O modo de produção e as instituições não obrigarão mais a natureza a adaptar-se aos desejos humanos. Estes se adequarão aos ritmos da natureza, cuidando dela, dando-lhe repouso para se regenerar. O ser humano sentir-se-á a própria natureza de sorte que cuidando dela, estará cuidando de si mesmo.
A singularidade do ser humano e isso foi comprovado pelos neurólogos, geneticistas, bioantropólogos e cosmólogos, é comparecer como um ser-nó-de-relações, de amorosidade, de cooperação, de solidariedade e de compaixão. Isso foi dito por James D. Watson no livro DNA: o segredo da vida: o amor e a solidariedade pertencem ao código genético humano.
Tal singularidade aparece melhor quando o comparamos com os símios superiores dos quais nos diferenciamos em apenas 1,6% de carga genética. Eles possuem também uma vida societária. Mas se orientam pela lógica da dominação e hierarquização.
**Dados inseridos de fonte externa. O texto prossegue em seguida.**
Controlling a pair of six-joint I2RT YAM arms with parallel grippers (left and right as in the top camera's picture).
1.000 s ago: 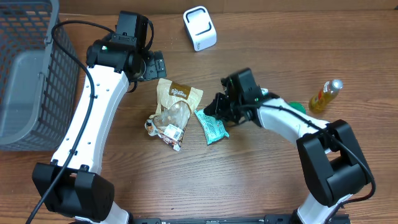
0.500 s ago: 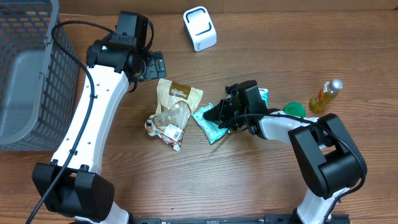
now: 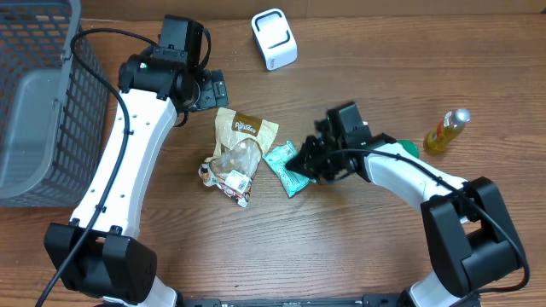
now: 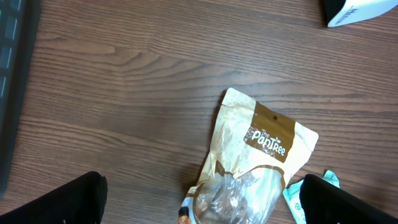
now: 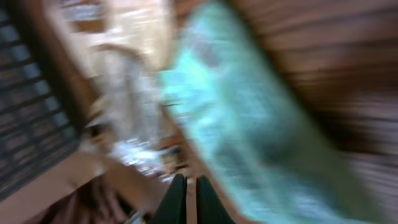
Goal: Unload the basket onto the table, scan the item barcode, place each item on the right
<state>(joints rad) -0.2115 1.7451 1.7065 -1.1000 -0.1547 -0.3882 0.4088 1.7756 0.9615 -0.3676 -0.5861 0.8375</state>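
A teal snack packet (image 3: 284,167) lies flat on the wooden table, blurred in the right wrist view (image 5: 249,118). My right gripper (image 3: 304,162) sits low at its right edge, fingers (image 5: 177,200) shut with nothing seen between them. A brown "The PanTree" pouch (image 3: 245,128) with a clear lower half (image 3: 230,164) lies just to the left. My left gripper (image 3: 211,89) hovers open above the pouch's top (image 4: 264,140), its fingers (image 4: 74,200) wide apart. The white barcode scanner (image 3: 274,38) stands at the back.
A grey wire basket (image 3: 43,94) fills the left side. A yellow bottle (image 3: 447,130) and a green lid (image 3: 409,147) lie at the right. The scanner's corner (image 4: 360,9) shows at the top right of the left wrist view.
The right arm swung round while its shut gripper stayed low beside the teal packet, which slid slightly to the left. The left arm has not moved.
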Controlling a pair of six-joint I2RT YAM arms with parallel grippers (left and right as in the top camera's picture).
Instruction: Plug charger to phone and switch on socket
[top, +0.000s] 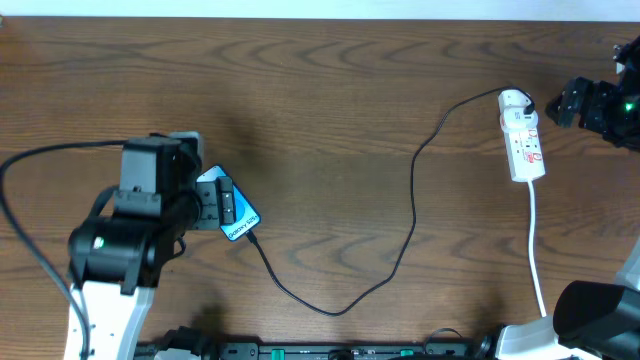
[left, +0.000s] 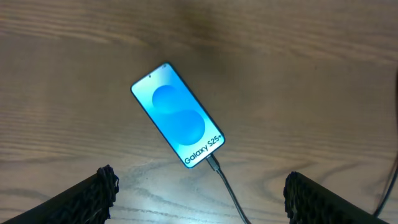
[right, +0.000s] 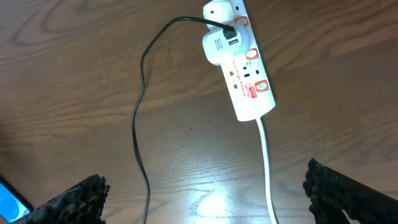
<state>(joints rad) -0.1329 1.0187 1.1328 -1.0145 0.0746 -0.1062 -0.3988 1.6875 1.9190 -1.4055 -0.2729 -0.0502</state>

Mas nós nos diferenciamos deles pela da cooperação e pela comensalidade.
Hoje admite-se que tanto a natureza quando a Terra são sujeitos de direitos. São os novos cidadãos com quais devemos conviver amigavelmente. A Terra é uma entidade biogeofísica, Gaia, que articula todos os elementos para continuar viva e produzir toda a biodiversidade. Num momento avançado de sua evolução e complexificação ela começou a sentir, a pensar, a amar e a cuidar. Foi então que surgiu o ser humano, homem e mulher que é a Terra pensante e amante.
Se quisermos sobreviver juntos, esta democracia deverá ser uma biocracia, uma sociocracia, uma geocracia e uma, uma cosmocracia, numa palavra, uma democracia ecológico-social ou ecossocialista. O tempo urge. Devemos gerar uma nova consciência e nos preparamos para as mudanças que não tardarão em chegar. É uma utopia? Sim, mas uma utopia necessária se quisermos ainda viver neste planeta.
*Leonardo Boff é ecoteólogo e filósofo. Autor, entre outros livros de Cuidar da Terra-proteger a vida: como evitar o fim do mundo (Record).